● **Exercise directions**
Copy exactly the lines from the first line of the records below through the line containing "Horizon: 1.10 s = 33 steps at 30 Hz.", including both, and nothing else.

-*-*-

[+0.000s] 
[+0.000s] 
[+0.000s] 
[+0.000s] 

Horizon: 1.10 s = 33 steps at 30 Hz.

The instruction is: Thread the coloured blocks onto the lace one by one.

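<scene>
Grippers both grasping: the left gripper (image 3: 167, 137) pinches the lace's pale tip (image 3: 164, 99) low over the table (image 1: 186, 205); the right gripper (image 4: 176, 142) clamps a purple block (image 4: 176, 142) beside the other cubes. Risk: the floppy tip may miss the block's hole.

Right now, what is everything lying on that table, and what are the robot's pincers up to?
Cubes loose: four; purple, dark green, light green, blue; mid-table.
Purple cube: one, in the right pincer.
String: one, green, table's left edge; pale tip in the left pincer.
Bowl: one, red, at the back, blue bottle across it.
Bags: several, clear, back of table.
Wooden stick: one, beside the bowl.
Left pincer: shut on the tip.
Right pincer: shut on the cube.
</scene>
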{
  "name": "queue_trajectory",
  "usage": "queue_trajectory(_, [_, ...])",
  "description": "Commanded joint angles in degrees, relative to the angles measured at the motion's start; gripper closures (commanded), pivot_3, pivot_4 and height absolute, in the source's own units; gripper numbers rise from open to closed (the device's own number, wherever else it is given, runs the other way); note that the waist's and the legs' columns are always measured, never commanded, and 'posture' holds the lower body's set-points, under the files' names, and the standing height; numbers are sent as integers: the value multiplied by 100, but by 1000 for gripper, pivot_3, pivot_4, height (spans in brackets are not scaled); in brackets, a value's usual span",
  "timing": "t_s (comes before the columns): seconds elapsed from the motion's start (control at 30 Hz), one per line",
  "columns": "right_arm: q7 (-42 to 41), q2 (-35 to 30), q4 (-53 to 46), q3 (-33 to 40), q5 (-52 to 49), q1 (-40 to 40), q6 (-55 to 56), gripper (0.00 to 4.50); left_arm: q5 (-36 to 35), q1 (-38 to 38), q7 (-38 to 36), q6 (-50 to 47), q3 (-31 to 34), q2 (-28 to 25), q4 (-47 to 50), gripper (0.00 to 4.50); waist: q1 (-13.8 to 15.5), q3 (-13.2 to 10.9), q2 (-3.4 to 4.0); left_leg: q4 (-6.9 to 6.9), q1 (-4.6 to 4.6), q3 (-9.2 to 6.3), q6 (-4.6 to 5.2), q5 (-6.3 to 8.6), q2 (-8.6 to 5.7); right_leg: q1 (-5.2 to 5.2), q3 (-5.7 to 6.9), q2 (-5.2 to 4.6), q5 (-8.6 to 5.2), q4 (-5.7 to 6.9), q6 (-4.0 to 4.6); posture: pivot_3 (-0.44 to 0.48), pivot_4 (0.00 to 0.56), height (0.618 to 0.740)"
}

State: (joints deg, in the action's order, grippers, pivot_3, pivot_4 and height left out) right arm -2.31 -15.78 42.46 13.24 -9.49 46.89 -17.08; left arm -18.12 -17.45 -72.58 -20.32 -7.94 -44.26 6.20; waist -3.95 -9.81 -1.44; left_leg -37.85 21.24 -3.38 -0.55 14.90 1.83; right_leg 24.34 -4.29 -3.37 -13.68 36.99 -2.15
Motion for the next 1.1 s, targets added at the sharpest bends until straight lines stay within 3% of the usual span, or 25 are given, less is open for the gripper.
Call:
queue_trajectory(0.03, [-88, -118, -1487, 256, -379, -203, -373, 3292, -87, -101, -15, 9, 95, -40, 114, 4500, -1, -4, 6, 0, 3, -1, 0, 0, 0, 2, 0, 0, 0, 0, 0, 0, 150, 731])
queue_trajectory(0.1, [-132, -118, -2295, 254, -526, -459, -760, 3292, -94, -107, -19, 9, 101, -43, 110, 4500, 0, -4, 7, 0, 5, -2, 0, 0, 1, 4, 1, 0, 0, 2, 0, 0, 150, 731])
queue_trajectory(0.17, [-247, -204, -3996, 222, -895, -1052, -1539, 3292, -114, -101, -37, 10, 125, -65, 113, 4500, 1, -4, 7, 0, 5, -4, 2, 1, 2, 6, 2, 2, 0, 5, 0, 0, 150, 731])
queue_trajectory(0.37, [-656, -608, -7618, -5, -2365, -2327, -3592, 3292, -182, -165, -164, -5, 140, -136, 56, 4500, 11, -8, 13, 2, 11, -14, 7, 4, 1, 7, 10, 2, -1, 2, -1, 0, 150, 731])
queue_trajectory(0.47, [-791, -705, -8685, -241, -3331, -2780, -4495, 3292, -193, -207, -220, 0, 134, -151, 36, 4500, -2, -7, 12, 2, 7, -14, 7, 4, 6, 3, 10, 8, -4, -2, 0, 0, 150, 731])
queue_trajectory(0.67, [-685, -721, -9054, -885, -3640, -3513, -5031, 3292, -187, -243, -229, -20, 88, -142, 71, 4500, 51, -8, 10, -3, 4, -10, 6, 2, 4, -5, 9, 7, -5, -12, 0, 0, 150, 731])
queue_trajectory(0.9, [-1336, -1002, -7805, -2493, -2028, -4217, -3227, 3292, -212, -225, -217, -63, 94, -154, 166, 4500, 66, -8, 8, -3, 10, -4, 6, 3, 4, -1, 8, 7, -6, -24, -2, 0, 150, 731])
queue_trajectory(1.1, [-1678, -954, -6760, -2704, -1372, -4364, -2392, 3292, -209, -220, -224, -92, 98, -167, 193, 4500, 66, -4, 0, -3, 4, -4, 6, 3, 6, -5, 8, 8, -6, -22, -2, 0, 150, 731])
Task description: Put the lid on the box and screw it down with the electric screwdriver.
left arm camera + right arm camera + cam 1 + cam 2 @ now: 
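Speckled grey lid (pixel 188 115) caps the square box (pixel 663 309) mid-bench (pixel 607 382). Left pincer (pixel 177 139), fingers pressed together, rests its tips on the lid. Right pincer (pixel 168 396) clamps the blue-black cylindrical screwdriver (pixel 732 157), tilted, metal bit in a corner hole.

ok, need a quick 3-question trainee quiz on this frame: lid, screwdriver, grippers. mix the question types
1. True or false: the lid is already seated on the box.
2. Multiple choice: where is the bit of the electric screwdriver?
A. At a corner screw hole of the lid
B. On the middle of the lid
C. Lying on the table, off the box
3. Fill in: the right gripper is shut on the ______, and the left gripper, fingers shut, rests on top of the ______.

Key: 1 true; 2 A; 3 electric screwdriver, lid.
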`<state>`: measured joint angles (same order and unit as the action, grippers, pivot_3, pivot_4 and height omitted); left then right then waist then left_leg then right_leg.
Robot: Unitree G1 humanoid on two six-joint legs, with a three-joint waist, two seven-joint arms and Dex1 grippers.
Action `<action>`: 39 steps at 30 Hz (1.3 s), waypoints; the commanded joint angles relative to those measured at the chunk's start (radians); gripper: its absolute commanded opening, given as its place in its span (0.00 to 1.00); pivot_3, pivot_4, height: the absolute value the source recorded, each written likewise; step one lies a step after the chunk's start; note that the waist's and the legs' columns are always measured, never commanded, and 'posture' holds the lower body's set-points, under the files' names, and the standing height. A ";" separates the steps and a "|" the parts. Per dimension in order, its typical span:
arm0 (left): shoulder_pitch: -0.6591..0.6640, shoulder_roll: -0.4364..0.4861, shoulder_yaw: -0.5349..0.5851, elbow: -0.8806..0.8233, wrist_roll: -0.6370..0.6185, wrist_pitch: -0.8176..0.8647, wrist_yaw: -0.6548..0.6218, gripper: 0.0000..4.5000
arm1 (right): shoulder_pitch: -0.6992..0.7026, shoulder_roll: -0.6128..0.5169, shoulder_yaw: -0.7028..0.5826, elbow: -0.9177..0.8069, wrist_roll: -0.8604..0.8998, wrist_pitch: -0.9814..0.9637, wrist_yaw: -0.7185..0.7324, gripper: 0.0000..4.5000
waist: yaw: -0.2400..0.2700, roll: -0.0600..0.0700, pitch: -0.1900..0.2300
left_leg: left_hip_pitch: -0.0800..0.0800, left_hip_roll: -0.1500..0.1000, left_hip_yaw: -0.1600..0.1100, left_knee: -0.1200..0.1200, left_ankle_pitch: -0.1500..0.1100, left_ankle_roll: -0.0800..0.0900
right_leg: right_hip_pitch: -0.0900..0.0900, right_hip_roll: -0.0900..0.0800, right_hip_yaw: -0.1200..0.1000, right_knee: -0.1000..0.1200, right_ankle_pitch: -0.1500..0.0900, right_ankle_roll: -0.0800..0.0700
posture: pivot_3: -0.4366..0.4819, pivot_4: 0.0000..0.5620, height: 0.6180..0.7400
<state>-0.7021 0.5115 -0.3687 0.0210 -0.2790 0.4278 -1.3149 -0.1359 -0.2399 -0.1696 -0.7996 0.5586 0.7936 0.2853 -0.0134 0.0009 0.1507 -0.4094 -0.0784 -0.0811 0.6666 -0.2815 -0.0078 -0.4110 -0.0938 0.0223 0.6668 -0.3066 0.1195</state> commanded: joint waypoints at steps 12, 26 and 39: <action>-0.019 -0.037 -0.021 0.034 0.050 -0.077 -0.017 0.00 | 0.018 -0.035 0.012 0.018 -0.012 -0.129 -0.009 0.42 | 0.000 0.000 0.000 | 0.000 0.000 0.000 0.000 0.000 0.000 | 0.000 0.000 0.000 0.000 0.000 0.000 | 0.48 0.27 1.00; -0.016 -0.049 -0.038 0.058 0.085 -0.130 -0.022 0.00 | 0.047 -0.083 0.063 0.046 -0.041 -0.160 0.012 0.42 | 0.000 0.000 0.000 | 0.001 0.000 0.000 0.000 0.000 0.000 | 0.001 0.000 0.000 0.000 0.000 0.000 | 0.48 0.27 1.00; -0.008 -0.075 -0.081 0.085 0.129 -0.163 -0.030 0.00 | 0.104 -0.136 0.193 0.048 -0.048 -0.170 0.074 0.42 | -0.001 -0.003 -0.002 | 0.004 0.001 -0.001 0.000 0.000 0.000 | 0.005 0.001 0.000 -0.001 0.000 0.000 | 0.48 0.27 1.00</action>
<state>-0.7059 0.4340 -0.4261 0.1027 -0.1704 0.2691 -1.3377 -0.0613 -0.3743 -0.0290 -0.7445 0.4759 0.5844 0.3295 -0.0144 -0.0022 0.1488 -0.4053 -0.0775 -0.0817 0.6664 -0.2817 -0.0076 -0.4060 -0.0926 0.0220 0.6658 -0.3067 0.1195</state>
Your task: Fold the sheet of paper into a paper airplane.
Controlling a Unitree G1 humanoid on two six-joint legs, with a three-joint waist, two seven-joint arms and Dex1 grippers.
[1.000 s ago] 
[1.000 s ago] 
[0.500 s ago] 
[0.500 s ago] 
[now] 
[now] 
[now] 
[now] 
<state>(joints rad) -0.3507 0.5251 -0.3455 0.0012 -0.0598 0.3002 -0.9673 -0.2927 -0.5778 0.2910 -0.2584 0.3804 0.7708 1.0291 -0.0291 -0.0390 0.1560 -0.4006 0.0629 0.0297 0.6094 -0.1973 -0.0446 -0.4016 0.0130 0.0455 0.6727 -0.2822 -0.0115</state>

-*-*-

● **Answer section**
[+0.000s] 
[+0.000s] 
[+0.000s] 
[+0.000s] 

Horizon: 1.10 s = 33 steps at 30 Hz.

The work on this exercise has been finished.